Clubs

Clubs Vermillion Rotary Club

President Missy Mayfield called us to order Aug. 28 for our weekly lunch at the Silver Dollar. Caio Vayega, our visiting Rotary exchange student who will be attending Vermillion High School this year, joined us. Bob Grossman's family is hosting him currently. Caio comes from Sao Paulo, Brazil, a slightly larger city than our little town on the prairie. Bill Richardson announced an upcoming (Sept. 24) Farber Center Program focusing on the Korean War Generation with guest speakers including George Day and Bob Kerrey, both Congressional Medal of Honor holders. Dean Clark called our attention to the just launched "Pick One" campaign urging those walking along the streets of Vermillion to pick up one bit of litter as they walk along. Now we just have to get people walking instead of driving everywhere.

Our program today was presented by Professor Chris Keating of the USD Physics Department. Through a timely grant application, Keating along with Professor John Banasiak of Fine Arts recently procured a rather powerful laser from the Los Alamos Labs. It is now sitting on a very specially designed table somewhere on the USD campus. (Enemy spies looking to steal it and sell it to Dr. No will have to find out where it is without the help of Rotary International.) And you don't want to mess with it unless you really know what you're doing, about which more shortly.

Among the many things that we did not know about lasers we learned that the word, "laser" is actually a nicely pronounceable acronym referring to "Light Amplification by Stimulated Emission of Radiation." To produce the kind of concentrated light that laser beams are you simply build an apparatus within which the atoms of some substance, helium will do, are bombarded from an energy source that gets the outer ring on their electrons excited enough to step up a quantum level or two in which excited state these atoms, or at least their outer electrons, are really anxious to relax a bit and emit a discrete bundle of energy in the process.

If you temporarily contain the emitted energy (we'll call them photons) within a space where other excited, unstable, (probably helium) atoms are hanging out, you will set off a chain reaction or avalanche in which the other excited atoms get their release through similar photon emissions and now you have a helluva lot of photons rushing around looking for a way to get out. So you open up a "door" of sorts that only lets them get out "single file," sort of.

That way all the energy/light is moving in a very straight line and it is, moreover, the same wave length because, as quantum theory explains, these discharged helium (or whatever) atoms will reduce their excitement at discrete intervals. Then this released light goes out and does wonderful things for us like read our CDs or make us a lot less near-sighted or ring up the prices of our groceries.

The machine that Professors Keating and Banasiak got for USD is rather powerful. Since Keating mentioned metal (and other materials) cutting as one of the applications of laser technology, someone asked what would happen if you waved your hand at the business end of this newly acquired machine. Because the machine packs an approximately 38,000 watts punch, Keating suggested that you might not get your hand back with such a careless wave.

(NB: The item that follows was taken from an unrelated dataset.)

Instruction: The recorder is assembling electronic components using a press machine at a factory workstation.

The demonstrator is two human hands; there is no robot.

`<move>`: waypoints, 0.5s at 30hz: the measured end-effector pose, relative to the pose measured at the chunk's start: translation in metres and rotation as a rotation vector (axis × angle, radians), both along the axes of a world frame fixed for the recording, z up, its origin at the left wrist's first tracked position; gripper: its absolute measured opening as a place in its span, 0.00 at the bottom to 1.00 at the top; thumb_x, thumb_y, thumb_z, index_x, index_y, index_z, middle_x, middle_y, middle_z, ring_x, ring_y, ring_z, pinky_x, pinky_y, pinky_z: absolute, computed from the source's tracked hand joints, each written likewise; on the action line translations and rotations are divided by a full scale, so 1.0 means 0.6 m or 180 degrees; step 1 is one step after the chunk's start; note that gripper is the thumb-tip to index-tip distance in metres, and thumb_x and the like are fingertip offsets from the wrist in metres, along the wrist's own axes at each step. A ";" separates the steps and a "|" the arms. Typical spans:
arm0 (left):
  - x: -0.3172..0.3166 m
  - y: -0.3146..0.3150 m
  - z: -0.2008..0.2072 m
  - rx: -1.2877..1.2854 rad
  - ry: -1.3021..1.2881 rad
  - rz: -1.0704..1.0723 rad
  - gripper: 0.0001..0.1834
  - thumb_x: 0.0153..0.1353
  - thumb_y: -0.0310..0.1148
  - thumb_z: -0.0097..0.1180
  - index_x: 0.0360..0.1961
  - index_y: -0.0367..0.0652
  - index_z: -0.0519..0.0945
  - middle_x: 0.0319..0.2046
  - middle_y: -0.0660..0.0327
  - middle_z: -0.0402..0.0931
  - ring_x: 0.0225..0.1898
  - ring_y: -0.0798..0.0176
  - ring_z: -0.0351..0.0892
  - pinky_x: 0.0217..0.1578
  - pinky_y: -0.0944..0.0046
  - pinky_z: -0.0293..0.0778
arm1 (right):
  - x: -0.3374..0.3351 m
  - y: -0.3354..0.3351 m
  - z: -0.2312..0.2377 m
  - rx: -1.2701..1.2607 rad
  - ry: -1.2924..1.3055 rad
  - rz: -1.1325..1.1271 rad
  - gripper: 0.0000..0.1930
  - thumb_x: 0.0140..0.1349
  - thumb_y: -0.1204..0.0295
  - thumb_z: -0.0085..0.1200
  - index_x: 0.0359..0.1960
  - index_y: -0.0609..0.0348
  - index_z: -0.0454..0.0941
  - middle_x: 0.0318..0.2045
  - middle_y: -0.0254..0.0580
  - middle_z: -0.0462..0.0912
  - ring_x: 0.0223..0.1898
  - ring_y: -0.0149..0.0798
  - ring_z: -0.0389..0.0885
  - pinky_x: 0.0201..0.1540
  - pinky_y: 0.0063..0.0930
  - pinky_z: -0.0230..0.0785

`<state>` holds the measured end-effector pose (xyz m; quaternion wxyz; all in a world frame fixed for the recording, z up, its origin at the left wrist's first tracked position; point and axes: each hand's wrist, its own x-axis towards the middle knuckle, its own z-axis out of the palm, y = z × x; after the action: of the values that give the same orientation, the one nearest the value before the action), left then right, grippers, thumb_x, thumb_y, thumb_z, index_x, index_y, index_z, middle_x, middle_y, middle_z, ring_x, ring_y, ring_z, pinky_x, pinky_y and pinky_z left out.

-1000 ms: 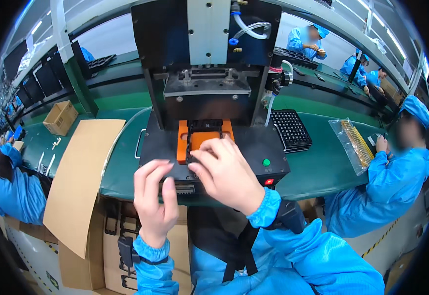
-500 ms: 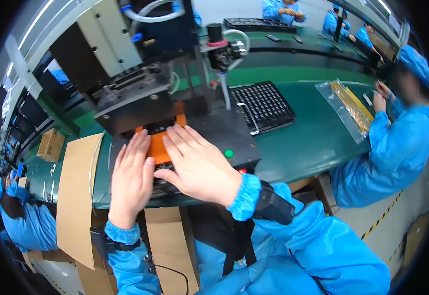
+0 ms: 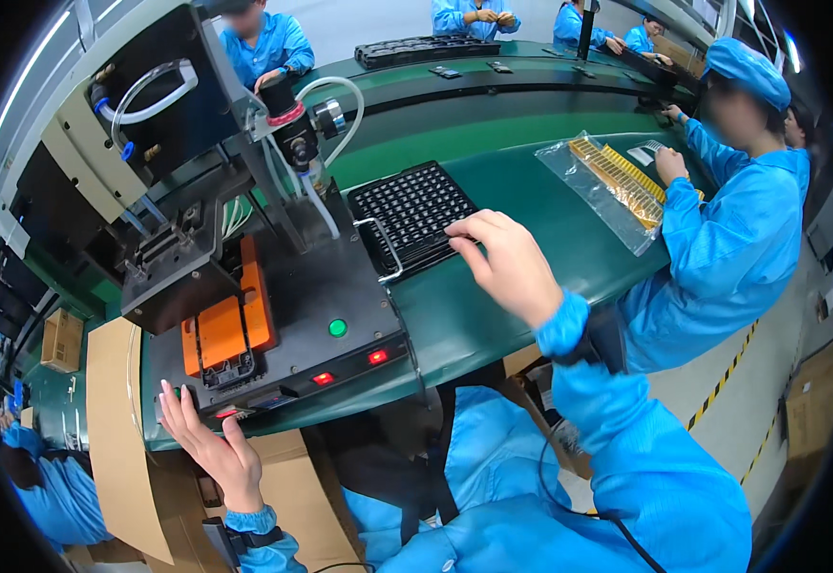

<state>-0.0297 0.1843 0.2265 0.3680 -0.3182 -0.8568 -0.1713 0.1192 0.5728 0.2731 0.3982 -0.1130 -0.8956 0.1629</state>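
Observation:
A black press machine [image 3: 321, 296] with an orange fixture [image 3: 225, 329] sits on the green table [image 3: 531, 277] in front of me. My left hand [image 3: 208, 444] is at the machine's front left corner, fingers spread, fingertips touching the front panel near a small button. My right hand [image 3: 502, 263] reaches to the right and rests its fingertips on the near edge of a black tray [image 3: 411, 215] full of small parts; whether it grips a part I cannot see. Both arms wear blue sleeves.
A person in blue at the right handles a clear bag of yellow strips [image 3: 617, 181]. More workers sit across a green conveyor [image 3: 493, 105]. Cardboard sheets [image 3: 115, 439] lean at the lower left. Hoses and a valve [image 3: 302, 134] rise behind the tray.
Both hands have left the orange fixture. My right hand has swung right onto the black tray, my left hand has dropped to the machine's front left corner. The view has turned right.

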 end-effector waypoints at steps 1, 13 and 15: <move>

This prompted further anxious questions about how many times we could pass through check out counters before we lost a finger or two on which point Keating gave us comforting information that such weak machines pose little danger, even to shop-till-you-drop types. Check out counter laser machines are probably only dangerous to presidential candidates who are suspected of being too rich to have ever had to go shopping for themselves. Ask George Sr.

Senior Citizens Center

The regular Wednesday afternoon Aug. 22 card party at the center had 38 players of which 17 played bridge, 17 pitch and four pinochle.

Bridge winners were Maurice Erickson, high; Adeline Isaacson, second; Monica Ballard, third; Eve Marshall, blind bogey, and Russ Heikes, low.

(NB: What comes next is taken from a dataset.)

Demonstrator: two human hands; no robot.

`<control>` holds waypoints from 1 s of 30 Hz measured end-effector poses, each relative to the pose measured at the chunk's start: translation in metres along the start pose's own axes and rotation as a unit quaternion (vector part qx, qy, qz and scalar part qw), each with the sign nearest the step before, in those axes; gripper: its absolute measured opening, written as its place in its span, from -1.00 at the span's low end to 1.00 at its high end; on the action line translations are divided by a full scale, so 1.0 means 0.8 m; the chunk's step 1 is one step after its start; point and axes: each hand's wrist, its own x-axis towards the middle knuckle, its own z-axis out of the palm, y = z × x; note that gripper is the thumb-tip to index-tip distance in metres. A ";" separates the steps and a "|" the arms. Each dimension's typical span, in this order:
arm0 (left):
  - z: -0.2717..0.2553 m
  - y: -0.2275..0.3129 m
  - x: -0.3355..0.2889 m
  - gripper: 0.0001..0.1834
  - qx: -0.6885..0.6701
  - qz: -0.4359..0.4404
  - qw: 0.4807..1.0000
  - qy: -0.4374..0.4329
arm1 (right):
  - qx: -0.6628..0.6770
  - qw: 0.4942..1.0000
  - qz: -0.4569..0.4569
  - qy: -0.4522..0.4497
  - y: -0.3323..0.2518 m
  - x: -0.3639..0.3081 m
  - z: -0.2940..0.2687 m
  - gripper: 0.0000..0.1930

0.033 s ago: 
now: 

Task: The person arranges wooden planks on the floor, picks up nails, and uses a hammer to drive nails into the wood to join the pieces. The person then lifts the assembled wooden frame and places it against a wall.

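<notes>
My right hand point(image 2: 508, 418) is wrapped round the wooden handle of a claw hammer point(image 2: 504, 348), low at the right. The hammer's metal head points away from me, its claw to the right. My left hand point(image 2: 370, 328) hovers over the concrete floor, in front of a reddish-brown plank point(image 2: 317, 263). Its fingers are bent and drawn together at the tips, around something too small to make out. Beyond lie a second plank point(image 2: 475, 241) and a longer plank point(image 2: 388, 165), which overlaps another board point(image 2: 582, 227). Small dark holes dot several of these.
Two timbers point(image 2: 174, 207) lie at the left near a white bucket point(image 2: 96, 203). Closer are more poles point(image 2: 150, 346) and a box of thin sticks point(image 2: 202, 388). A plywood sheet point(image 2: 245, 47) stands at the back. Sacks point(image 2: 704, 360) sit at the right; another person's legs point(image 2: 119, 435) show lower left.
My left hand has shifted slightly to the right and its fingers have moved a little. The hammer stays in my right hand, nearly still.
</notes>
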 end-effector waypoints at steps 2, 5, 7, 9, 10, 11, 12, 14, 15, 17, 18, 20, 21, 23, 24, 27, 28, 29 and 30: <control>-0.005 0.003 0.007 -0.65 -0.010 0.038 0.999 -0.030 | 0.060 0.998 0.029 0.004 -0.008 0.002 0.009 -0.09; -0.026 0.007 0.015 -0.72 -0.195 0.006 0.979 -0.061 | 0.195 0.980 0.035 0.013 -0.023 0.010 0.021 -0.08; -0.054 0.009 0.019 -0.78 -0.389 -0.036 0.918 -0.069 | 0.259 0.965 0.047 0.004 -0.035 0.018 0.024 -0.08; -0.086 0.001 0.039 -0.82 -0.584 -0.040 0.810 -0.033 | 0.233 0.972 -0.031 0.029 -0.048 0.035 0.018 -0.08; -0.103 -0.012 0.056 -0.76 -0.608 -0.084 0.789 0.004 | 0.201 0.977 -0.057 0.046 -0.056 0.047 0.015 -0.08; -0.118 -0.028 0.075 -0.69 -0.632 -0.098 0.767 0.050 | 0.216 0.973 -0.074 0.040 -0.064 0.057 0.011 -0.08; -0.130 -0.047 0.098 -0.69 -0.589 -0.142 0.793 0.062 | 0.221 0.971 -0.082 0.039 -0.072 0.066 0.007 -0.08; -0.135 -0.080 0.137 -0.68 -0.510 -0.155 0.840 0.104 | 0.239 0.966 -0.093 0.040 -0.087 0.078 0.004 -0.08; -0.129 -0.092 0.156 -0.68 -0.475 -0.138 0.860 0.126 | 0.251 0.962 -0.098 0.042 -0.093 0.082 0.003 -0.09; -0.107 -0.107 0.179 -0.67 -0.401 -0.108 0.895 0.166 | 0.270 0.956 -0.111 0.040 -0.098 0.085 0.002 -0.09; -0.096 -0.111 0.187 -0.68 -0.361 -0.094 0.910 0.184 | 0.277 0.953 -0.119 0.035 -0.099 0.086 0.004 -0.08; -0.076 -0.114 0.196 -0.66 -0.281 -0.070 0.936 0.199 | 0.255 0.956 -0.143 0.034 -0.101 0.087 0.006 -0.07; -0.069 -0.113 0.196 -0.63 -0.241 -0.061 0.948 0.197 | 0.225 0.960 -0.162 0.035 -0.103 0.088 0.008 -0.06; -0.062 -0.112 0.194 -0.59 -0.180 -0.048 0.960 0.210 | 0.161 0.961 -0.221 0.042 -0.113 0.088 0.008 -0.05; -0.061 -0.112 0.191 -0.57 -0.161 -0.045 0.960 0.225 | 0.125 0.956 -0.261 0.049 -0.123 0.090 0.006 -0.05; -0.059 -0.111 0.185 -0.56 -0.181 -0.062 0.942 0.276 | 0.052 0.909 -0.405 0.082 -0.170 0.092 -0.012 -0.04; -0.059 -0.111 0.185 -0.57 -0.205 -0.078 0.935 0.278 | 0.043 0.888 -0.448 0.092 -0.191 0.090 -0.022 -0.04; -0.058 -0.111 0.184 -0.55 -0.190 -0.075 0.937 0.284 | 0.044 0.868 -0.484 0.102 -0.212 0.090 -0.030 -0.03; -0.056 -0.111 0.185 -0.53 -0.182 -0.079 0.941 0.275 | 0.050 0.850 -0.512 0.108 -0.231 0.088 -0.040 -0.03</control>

Refreshments were furnished by Luella Matson, Monica Ballard and Veronica Heimes.

Starting at 1 p.m., everyone is welcome to join us. No reservation is needed.

At the last Monday of the month card party at the Senior Citizens Center Aug. 27, eight played pitch, six pinochle and eight bridge.

Bridge prize winners were Midge Carlson, high; Shirley Riehle, second, and Russ Heikes, low.

Refreshments were furnished by Florence Wagner, Blanche Gregoire and Anna Lawrensen.

Door prize drawings went to Erna Frahm. Other drawings went to Lois Erickson, Nola Teslau and Sig Nissen.

American Legion and Auxiliary

The American Legion and Auxiliary will meet Sept. 11 at 7:30 p.m. at the Senior Citizens Center. High school students who attended Boys State and Girls State will be present to talk about their experiences at the state meetings in Aberdeen and Brookings. The American Legion was assisted in the funding for Boys Staters by Masonic Incense Lodge #2, Lions Club, Civic Council, Rotary Club and Eagles. The American Legion Auxiliary was assisted in funding for the Girls Staters by Incense Lodge #2, Lions Club, Civic Council and Rotary Club.

Parents and representatives of sponsoring organizations are invited to attend this meeting. Refreshments will be served after this meeting.